# [Assigned task]
Give back the line below containing "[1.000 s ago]" and every later line, exactly.

# [Collected material]
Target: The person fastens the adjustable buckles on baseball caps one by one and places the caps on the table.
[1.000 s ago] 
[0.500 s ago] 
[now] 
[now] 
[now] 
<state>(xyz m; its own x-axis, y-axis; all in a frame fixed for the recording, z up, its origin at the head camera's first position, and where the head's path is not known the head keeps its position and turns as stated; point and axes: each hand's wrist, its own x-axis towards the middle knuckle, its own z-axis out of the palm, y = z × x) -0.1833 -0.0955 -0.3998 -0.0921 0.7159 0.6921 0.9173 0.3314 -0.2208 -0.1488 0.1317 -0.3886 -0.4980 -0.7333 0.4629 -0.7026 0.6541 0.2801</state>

# [Response below]
[1.000 s ago] 
[0.500 s ago] 
[now] 
[now] 
[now] 
<state>(xyz m; its own x-axis, y-axis; all in a frame fixed for the recording, z up, its origin at the head camera's first position, and where the head's path is not known the head keeps its position and turns as stated; point and axes: each hand's wrist, its own x-axis towards the middle knuckle, its own z-axis out of the palm, y = z × x) -0.1833 -0.0955 -0.3998 -0.0921 0.7159 0.6921 0.9173 0.3314 -0.2208 -0.1488 0.1317 -0.3886 -0.4980 -0.7333 0.4629 -0.7026 0.6541 0.2801</state>

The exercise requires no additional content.